RAW DATA:
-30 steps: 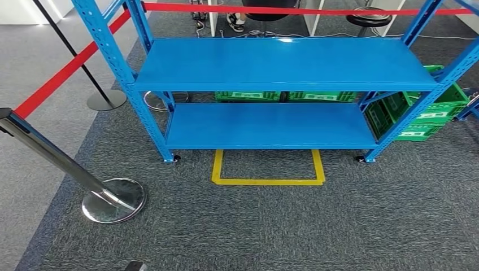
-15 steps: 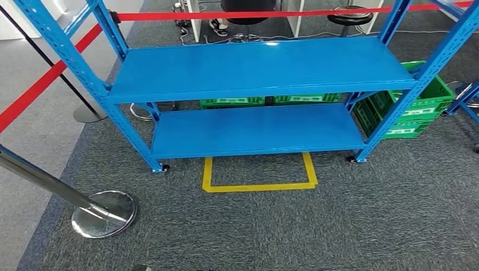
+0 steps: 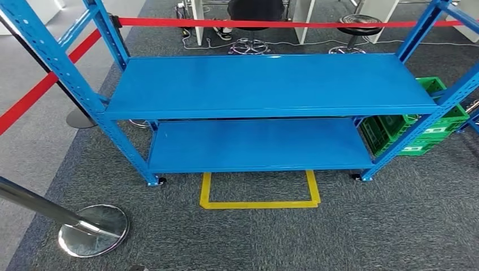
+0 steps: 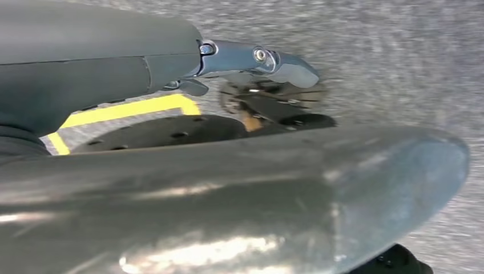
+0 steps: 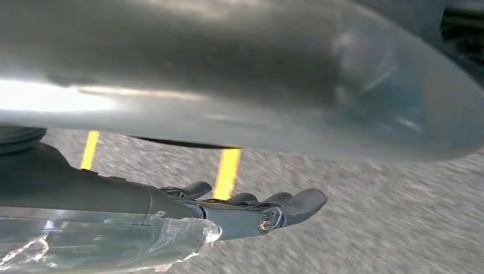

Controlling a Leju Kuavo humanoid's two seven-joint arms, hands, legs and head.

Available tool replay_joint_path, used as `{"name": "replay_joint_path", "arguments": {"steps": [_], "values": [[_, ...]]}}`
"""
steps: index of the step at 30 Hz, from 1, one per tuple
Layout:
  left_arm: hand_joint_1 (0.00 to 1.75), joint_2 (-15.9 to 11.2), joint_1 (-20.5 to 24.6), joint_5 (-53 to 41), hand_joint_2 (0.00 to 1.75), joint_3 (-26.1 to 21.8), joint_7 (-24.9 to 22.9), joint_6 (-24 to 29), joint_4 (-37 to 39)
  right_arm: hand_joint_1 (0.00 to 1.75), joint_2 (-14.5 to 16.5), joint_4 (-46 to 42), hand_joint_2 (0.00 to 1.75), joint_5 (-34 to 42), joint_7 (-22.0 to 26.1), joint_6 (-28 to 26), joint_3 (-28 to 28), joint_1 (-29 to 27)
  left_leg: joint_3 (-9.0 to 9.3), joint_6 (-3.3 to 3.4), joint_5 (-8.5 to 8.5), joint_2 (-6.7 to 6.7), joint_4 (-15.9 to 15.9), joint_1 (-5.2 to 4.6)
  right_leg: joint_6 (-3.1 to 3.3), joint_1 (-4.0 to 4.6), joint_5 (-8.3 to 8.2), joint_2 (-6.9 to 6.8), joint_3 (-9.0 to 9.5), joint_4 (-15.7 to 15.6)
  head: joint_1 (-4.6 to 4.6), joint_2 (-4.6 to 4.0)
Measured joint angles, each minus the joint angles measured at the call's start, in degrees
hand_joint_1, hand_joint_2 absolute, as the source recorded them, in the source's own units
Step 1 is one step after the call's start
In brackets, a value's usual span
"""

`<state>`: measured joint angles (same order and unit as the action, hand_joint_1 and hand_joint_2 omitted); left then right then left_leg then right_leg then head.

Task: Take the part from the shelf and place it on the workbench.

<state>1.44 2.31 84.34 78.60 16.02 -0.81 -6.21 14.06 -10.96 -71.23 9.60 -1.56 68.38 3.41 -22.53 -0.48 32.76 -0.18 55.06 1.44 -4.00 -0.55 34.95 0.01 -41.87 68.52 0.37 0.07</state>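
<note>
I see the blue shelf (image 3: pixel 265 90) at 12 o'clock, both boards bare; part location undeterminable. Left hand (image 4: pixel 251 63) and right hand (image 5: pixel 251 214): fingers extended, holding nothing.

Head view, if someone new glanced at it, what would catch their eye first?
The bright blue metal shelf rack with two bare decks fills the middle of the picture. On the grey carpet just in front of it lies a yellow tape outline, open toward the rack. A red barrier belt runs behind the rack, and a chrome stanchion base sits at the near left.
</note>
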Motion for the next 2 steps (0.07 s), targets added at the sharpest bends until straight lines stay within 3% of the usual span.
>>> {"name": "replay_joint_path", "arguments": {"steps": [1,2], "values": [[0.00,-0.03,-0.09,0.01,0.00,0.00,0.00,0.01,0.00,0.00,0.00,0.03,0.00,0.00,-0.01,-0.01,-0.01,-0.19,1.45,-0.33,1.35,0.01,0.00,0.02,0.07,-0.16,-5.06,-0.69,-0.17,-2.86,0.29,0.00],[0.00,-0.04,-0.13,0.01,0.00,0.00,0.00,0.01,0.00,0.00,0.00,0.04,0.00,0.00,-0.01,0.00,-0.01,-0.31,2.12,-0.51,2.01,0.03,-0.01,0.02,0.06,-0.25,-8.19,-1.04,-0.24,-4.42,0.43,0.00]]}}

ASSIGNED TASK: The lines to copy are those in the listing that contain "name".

EXPECTED OUTPUT:
Available tool replay_joint_path, used as `{"name": "replay_joint_path", "arguments": {"steps": [_], "values": [[_, ...]]}}`
>>> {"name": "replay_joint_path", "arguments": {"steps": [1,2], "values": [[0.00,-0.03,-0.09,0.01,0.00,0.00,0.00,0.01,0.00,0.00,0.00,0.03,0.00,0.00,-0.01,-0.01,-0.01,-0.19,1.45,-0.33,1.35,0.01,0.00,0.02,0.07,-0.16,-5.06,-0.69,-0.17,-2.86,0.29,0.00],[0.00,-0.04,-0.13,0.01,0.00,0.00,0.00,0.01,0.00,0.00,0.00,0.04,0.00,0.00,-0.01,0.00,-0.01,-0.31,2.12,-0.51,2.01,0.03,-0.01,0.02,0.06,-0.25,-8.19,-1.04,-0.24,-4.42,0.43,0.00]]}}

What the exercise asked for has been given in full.